Is Texas building a highway to nowhere? No. But Texas legislators like their pork barrel transportation spending just as much as their Alaskan counterparts, apparently.

THE BIG CONVERSATION:

Is Texas building a highway to nowhere?

No. But Texas legislators like their pork barrel transportation spending just as much as their Alaskan counterparts, apparently.

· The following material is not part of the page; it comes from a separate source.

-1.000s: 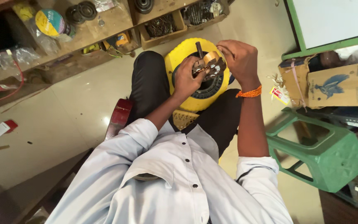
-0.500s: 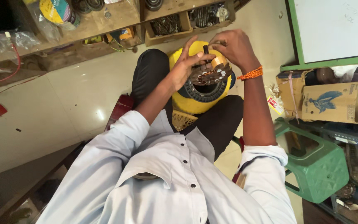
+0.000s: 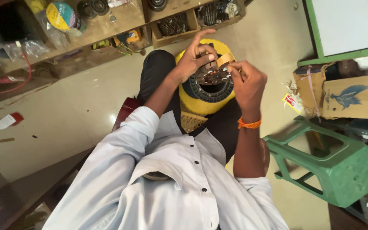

According to a Fort Worth Star-Telegram review of 515 projects statewide over the last 18 years, “huge chunks of federal and state money are being spent on projects that have little or nothing to do with directly improving traffic.”

Some of the offenses:

• $96,000 for a report on an archaeological dig in a town near El Paso.

• $211,200 for the restoration of a “vintage Interurban trolley,” which only serves as a display, in Fort Worth.

• $267,200 to convert a rail depot to a visitors’ center (which now holds an insurance company) in Wichita Falls.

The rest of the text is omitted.